HOW TO COMPLETE THIS TASK: The whole listing, except its pictures, is to be repeated exactly.

INFORMATION SHOWN START

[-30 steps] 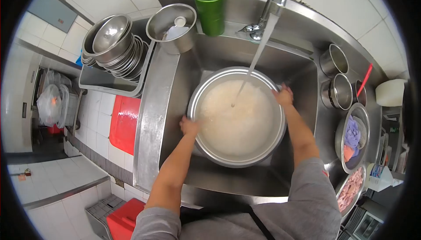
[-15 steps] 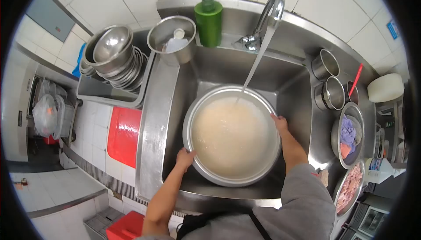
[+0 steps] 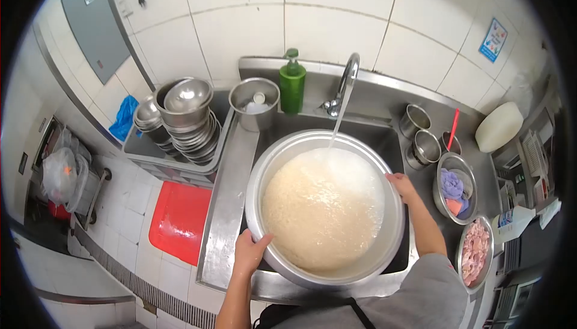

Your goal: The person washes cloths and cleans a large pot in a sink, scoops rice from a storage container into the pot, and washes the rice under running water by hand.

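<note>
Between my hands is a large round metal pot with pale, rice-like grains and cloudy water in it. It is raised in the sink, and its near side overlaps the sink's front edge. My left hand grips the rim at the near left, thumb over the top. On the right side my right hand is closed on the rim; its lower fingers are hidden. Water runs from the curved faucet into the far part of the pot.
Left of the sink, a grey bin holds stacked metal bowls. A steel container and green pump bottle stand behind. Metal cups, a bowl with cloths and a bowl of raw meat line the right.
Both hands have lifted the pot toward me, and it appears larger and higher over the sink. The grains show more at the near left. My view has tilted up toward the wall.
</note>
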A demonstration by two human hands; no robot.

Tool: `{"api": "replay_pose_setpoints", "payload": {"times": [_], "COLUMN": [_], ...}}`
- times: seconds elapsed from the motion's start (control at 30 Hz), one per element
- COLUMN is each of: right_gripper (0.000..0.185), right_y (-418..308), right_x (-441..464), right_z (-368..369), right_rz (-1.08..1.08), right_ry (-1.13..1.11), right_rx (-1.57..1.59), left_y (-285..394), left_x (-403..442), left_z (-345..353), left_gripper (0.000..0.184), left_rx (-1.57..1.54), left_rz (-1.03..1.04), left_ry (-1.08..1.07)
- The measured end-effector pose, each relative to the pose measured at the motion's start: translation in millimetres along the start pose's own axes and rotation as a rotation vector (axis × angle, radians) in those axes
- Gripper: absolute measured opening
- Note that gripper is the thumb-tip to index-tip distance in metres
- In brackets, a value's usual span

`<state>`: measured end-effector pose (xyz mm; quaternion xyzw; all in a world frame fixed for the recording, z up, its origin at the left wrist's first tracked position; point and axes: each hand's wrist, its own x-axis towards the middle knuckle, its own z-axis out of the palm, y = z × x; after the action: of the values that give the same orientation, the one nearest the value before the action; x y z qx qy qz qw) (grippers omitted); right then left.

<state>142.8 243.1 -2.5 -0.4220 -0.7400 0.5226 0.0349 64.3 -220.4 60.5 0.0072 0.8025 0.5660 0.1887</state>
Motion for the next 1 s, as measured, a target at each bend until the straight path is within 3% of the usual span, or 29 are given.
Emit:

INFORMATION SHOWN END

PROBLEM SOLUTION:
[-30 steps] 
[-15 steps] 
[+0 steps] 

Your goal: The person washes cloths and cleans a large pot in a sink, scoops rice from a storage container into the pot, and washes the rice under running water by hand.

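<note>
Between my hands is a large round metal pot with pale, rice-like grains and cloudy water in it. It is raised in the sink, and its near side overlaps the sink's front edge. My left hand grips the rim at the near left, thumb over the top. On the right side my right hand is closed on the rim; its lower fingers are hidden. Water runs from the curved faucet into the far part of the pot.
Left of the sink, a grey bin holds stacked metal bowls. A steel container and green pump bottle stand behind. Metal cups, a bowl with cloths and a bowl of raw meat line the right.
Both hands have lifted the pot toward me, and it appears larger and higher over the sink. The grains show more at the near left. My view has tilted up toward the wall.
</note>
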A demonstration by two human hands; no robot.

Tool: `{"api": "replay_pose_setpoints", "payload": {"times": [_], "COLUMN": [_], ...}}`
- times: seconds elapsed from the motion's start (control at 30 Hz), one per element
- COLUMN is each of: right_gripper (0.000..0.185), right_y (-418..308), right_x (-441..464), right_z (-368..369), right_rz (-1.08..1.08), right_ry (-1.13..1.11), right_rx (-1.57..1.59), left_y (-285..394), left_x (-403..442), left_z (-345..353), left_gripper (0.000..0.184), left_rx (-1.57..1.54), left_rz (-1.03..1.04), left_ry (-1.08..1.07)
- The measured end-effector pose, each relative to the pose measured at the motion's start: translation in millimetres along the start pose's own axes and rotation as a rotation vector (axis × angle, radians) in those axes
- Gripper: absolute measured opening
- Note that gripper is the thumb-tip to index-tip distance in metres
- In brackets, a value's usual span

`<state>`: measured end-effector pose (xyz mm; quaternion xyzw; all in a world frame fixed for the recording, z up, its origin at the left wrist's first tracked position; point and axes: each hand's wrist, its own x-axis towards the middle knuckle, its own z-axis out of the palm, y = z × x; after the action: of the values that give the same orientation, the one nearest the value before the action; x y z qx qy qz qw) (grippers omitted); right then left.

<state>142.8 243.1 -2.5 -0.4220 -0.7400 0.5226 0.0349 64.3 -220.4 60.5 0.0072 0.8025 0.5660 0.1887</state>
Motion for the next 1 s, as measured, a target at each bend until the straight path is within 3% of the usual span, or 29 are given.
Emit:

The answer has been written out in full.